Darlington School hosted the inaugural Northwest Georgia Regional Football Combine Sunday.
Through a partnership between Hound Talint and Zybek Sports, the event featured Darlington, Floyd and Chattooga County Schools’ football programs participating in measurements, agility and athleticism drills.
Football-focused, the players participated in drills that mirror exactly what would take place at the annual NFL Scouting Combine, including the famed 40-yard dash and broad jump. The NFL Combine measures prospects’ abilities prior to the NFL Draft.
Hound Talint, a local talent intelligence evaluator, partnered with Zybek Sports, a performance analysis equipment manufacturer, for the event.

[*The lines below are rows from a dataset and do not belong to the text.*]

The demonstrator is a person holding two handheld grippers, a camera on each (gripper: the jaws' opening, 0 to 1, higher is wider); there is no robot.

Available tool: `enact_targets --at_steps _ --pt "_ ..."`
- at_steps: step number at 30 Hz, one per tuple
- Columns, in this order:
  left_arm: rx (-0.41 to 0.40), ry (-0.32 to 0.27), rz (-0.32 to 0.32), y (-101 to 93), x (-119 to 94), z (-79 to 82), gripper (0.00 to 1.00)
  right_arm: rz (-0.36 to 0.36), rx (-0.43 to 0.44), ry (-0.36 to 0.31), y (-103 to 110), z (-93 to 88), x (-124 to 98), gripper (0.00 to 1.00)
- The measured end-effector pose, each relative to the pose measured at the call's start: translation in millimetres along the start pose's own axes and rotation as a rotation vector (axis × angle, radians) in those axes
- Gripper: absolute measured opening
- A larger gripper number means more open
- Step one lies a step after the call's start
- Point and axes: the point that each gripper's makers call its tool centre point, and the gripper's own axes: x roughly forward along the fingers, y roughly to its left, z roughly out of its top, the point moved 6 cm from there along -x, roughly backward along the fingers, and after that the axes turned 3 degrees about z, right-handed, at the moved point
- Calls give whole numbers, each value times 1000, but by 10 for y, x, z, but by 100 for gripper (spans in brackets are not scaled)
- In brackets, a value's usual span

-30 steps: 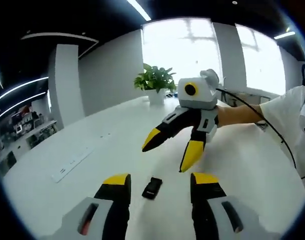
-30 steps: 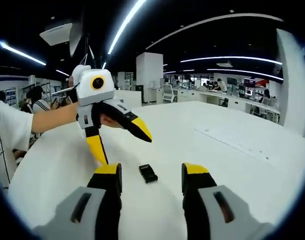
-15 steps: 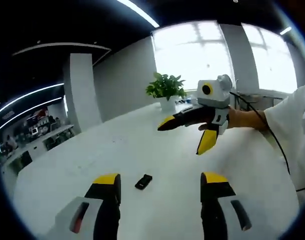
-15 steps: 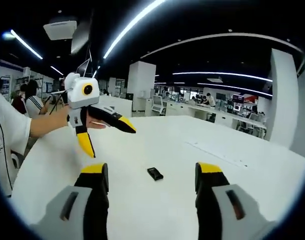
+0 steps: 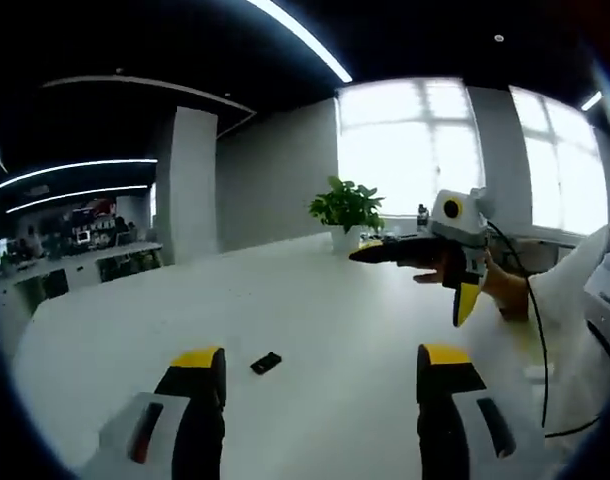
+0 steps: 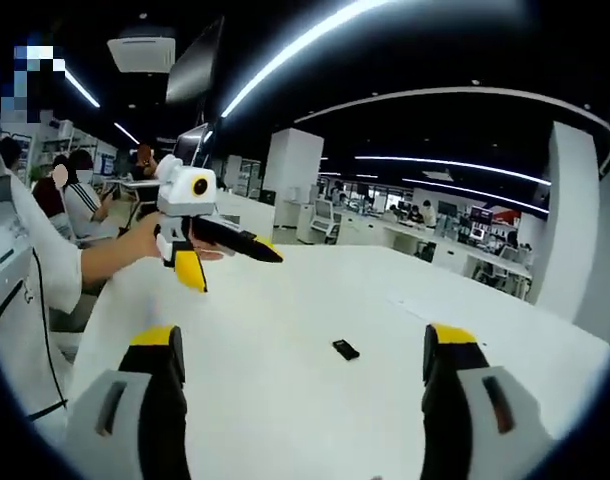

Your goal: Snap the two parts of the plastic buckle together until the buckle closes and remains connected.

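The small black buckle [image 5: 266, 362] lies flat on the white worktop [image 5: 315, 300], out in the middle, well apart from both tools. From here it looks like one piece, so I think it is already clicked shut, though it is too small to be sure. The left tool [image 5: 320, 365] is spread wide and holds nothing. The right tool [image 6: 303, 345] is spread wide too, also holding nothing. To do this well, leave the buckle alone and keep it in sight.
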Motion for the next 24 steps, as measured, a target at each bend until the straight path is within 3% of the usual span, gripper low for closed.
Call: enact_targets --at_steps 8,11,14,18,24 --pt "5 -30 103 -136 -301 19 95 -15 13 -16 140 29 -199 100" --pt "-2 -17 103 -197 -376 -30 96 -24 20 -22 173 23 -266 100" --pt "-40 -40 103 -269 -441 -81 99 -46 19 -34 214 22 -348 100" --pt "-46 -10 135 -318 -531 -184 99 -73 14 -39 255 1 -456 100" --pt "-53 22 221 -362 -647 -341 99 -117 77 -50 288 -157 -575 100"
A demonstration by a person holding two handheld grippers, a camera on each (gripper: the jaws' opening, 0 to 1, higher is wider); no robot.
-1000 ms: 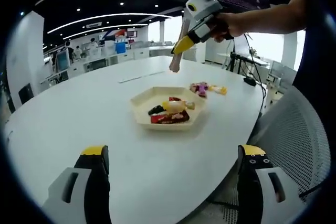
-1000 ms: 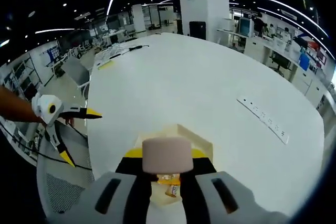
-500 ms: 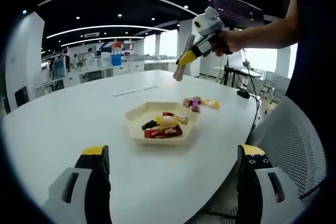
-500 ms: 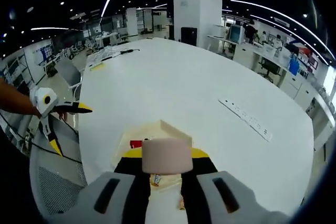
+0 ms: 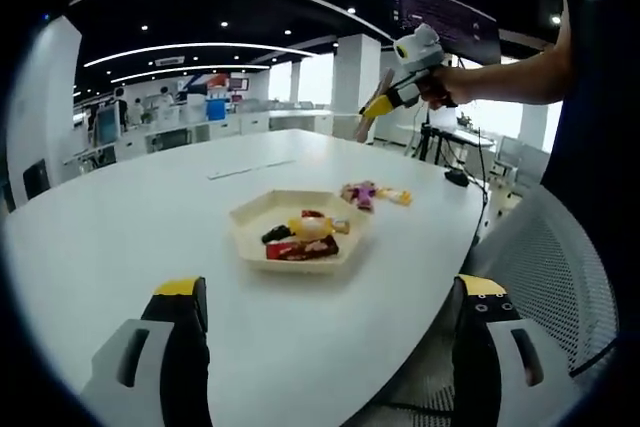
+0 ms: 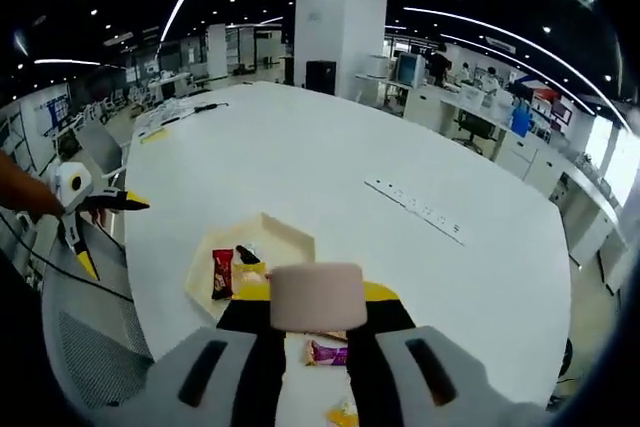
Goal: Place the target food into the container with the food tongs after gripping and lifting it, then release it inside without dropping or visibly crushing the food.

“We started getting into sports because that’s the fun side of data analytics,” Hound Talint CEO Tim Naddy said. “We’re trying to use athletics as a platform to show that you can ... use data analytics on and off the field, so we can help student athletes ... get recognized by scouts by these metrics that are universally accepted. We can also help other kids who maybe want to be inside sports, but ... maybe they’re not on the gridiron or in the diamond, but they really want to be a part of it, so maybe they can learn something here that they can use in a future career.”
Mike Weinstein, founder and owner of Zybek Sports, was on site Sunday for the showcase event. Zybek Sports not only works in football, but also other sports such as softball, volleyball and soccer.
“We’re glad to be here working with the athletes,” Weinstein said. “We’re getting people set up for testing the athletes so we can show the athletes exactly how they stack up. We’ve done over 100,000 athletes in the last seven years.”
At Sunday’s event, drill or measurement stations were set up for the athletes, where their data was collected and recorded electronically. Athletes can then see where they measure against others nationwide based on their class and position.
Naddy said student-athletes are in charge of their own data and can share it however they see fit, including on social media websites.
“I think the interesting thing they do is, because it’s national, ... your kids have the opportunity to go in and measure themselves against national averages,” Darlington football head coach Tommy Atha said. “It’s not just subjective. Now you can go in and see where you stack up with. Our hope is that this thing will be a yearly thing so our freshman can come back and see what their progress is.”
Atha said he had 18 Darlington Tigers on the field, ranging from freshmen to seniors.
“I’ve been pleased with the guys who have come out here,” Atha said. “These kids have made progress in the weight room over the course of the year. (Also) the enthusiasm, just wanting to be out here, wanting to compete and pulling for each other.”
Weinstein said his focus on high school sports stems from when his children attended high school and saw a critical need for standardized, accurate measurements.
“I could just really see the need for this because so many athletes and parents as much as the athletes need something objective they can believe in,” Weinstein said. “Whether you’re a great playing on a not-so-great team or vice-versa ... we’re showing the athlete how they stack up against everybody else.”
All of Sunday’s participants went through Zybek Sports’ trademarked Standardized Athletic Testing, or SAT, not to be confused with the SAT academic standardized test.
As Weinstein explained, the Standardized Athletic Test provides an objective glimpse at athletes’ measurements and abilities, such as height, weight, how high an athlete can jump, how far an athlete can jump, how fast an athlete can run, and more.
Another of Zybek’s registered trademarks is “It’s on You,” which Weinstein explained is a guiding philosophy not only for the company, but also the athletes they work with.
“You will never have a coach say ‘Start. Run. Go,’ we say ‘It’s on you,’” Weinstein said. “It’s kind of empowering for the kids because there’s little things you can control in life, a lot of stuff you can’t, but this is something that you can really control and focus on.”
Using motion-sensing lasers in the 40-yard dash, the clock starts when the athlete moves. As soon as the runner reaches 40 yards, the clock stops.
Weinstein said he can measure an athletes’ time at various markers along the 40 yards. The athletes, in turn, can see where they are in terms of the nationwide pool and what/where they need to focus their concentrations for improvement.
“I’m going to show every athlete by position what their rank is (at) the 10-yard, their rank at the 20 (yard split) and their rank at the 40 (yard),” Weinstein said. “They love this instant feedback.”
Weinstein said every coach who participated in Sunday’s event with at least 10 athletes present will get a coach’s report, which will show where their team stacks up in relation to other teams across the country.
“For the coaches and people training the athlete, this is pretty valuable because now ... they can prove to the parent and the athlete that the athlete is getting better,” Weinstein said. “We show exactly what that athlete needs to do to get to that next level or possibly play Division I sports someday. You want to get there, it’s on you.”